PROBLEM TO SOLVE
For the entries below, the result should be an exact transcription of the lines from the one with "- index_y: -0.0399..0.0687" up to and including the one with "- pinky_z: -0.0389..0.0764", and only those.

===

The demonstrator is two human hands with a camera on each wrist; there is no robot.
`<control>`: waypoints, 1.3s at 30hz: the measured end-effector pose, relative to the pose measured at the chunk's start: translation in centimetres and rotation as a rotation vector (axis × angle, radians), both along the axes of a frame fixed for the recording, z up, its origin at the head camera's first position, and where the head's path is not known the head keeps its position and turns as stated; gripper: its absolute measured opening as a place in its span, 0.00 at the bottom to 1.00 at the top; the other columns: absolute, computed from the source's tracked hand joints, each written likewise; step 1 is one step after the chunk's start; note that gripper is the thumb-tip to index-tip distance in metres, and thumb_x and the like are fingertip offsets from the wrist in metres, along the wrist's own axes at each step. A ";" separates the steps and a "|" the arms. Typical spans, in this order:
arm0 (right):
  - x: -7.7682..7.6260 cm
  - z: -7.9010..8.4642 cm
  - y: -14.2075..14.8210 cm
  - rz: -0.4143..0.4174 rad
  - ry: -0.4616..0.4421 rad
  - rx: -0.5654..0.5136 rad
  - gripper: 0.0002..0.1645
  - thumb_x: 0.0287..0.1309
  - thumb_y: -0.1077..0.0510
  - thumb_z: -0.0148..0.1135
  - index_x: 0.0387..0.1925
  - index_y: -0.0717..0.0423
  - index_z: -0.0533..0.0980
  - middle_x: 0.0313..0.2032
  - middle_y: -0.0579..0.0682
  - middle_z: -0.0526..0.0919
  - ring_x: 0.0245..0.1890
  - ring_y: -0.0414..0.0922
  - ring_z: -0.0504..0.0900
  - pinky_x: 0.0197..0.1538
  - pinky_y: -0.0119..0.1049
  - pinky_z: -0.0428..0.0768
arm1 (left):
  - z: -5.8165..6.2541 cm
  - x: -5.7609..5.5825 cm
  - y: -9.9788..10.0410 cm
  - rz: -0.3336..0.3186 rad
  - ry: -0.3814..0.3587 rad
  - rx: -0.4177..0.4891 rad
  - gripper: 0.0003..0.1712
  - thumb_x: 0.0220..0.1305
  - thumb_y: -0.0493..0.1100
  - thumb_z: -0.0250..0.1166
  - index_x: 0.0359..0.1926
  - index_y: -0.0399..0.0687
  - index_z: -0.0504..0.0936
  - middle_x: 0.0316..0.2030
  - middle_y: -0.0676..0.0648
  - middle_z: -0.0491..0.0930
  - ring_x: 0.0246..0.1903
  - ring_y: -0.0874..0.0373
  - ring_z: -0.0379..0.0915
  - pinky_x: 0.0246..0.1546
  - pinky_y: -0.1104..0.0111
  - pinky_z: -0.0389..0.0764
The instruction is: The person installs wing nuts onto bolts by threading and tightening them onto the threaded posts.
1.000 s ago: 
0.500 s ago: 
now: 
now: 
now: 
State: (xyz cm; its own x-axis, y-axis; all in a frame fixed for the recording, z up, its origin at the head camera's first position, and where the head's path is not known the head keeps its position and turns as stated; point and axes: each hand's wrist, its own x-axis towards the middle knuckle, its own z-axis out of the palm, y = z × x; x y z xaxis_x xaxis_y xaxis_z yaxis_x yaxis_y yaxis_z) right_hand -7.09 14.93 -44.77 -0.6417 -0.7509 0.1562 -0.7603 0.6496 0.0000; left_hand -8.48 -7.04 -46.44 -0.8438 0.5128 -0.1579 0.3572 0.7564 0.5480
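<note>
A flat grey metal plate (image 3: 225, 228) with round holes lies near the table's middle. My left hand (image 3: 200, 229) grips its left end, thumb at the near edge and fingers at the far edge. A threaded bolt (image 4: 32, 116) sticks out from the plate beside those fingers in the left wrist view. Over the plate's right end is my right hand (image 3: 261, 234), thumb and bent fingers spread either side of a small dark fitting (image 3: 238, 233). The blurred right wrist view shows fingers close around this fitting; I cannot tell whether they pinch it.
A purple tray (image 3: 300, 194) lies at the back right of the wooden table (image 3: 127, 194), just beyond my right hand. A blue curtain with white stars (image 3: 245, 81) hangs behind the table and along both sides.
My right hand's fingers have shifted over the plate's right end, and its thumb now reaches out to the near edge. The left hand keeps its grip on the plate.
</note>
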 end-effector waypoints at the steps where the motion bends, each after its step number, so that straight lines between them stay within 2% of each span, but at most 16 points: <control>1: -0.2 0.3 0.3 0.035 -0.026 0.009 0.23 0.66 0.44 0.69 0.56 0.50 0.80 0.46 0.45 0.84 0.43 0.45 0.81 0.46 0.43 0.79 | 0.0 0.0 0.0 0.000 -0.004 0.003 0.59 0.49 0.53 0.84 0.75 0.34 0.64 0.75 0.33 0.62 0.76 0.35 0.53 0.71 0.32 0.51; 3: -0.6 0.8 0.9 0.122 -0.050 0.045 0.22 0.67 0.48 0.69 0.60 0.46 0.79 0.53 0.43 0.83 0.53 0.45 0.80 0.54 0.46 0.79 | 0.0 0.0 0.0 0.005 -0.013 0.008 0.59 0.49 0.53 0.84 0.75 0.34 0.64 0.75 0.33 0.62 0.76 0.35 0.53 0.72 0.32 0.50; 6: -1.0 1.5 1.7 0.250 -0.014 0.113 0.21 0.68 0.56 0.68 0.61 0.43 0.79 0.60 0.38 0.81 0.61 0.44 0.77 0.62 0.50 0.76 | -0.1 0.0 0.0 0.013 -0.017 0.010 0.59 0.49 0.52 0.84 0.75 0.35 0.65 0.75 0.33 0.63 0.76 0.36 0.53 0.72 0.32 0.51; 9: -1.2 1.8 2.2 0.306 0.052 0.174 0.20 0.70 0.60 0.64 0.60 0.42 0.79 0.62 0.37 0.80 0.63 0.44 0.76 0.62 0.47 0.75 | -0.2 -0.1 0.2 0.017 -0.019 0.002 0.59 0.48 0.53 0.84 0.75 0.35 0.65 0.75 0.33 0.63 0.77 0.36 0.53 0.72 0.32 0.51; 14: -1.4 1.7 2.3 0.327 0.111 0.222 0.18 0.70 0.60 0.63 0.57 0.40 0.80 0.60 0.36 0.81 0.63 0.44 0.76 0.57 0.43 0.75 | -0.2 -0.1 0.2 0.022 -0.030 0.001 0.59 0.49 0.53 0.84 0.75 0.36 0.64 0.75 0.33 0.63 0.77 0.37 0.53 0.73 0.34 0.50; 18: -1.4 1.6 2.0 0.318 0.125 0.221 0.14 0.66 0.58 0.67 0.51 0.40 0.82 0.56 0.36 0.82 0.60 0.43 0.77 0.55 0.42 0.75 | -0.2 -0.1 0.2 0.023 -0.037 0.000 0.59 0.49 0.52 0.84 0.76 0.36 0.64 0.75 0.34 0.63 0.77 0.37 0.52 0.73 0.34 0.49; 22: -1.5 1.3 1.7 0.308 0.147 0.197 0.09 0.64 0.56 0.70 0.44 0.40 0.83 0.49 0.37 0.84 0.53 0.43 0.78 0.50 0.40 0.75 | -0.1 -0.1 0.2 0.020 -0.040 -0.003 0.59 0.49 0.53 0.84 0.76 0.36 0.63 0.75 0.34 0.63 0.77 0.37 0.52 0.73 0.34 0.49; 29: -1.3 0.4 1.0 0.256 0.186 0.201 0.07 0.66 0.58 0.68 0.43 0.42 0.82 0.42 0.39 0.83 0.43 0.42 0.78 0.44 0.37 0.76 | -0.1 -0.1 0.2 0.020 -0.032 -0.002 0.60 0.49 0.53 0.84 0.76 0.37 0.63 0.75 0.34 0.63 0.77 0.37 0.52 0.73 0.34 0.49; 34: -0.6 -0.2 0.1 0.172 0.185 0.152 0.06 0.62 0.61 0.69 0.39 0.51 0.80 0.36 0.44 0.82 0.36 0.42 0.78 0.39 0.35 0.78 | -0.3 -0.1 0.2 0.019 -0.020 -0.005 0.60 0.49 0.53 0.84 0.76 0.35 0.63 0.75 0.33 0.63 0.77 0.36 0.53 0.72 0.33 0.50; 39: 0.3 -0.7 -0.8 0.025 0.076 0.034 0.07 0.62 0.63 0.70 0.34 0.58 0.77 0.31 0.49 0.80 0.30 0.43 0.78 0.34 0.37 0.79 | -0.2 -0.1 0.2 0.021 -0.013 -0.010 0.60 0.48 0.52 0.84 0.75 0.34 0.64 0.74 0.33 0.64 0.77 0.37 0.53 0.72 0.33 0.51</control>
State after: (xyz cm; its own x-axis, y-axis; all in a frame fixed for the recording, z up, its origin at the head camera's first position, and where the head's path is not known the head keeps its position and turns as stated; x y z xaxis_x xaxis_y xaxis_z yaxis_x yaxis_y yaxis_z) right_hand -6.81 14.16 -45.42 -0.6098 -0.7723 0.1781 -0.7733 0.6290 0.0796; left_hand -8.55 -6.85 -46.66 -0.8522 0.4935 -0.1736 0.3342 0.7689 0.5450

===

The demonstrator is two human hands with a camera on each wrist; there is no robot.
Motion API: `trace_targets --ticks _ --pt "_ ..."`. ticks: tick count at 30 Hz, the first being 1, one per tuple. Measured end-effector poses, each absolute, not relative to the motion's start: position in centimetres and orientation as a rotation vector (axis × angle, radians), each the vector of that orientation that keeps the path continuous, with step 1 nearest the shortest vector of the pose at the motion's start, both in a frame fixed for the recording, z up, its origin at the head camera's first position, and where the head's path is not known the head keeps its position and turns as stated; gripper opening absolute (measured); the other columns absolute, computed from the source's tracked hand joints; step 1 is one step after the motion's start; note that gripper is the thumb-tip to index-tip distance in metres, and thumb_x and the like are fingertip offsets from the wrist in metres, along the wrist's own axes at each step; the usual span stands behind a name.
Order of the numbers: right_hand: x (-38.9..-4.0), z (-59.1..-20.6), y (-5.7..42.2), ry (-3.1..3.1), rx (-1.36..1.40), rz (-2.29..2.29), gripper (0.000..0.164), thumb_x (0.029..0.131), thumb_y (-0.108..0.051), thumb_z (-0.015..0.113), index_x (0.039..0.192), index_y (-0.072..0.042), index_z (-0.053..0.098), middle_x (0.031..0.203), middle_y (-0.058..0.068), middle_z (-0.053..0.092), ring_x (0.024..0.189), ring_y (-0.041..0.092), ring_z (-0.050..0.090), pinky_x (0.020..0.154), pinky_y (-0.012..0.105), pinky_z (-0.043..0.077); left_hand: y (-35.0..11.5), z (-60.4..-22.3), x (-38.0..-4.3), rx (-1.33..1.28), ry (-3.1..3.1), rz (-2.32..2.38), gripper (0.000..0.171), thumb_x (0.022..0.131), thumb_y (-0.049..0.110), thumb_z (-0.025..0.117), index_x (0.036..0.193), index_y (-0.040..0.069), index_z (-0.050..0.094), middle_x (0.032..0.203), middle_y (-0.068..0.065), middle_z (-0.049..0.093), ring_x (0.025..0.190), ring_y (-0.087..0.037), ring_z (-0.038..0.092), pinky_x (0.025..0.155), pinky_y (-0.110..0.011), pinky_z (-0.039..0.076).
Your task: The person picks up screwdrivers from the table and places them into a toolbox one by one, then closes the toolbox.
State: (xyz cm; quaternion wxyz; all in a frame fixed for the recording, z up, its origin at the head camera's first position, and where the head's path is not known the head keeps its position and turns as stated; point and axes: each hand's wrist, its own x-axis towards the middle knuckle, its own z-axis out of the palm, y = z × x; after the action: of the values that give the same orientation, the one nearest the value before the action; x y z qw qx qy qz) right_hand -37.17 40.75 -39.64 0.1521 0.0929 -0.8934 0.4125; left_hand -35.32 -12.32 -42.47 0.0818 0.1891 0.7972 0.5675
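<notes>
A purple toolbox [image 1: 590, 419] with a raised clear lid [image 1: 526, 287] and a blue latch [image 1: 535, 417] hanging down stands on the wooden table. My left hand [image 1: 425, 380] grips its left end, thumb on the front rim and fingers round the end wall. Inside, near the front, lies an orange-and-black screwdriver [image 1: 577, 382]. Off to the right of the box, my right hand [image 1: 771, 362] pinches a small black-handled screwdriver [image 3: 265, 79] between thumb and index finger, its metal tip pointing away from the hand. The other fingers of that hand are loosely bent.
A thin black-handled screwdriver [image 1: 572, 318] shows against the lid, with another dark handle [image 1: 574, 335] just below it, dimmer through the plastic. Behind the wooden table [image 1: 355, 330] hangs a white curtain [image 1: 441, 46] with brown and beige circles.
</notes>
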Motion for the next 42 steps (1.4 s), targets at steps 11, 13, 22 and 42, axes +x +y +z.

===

RESULT
  - index_y: -0.0399..0.0687
  - index_z: -0.0504..0.0936
  - middle_x: 0.0316..0.2030
  - middle_y: -0.0676..0.0648
  - middle_z: -0.0491..0.0930
  - ring_x: 0.0246..0.1903
  - ring_y: -0.0874..0.0373
  - ring_z: -0.0379..0.0915
  - pinky_x: 0.0246..0.1546
  - pinky_y: -0.1104..0.0111
  - pinky_z: -0.0389..0.0764

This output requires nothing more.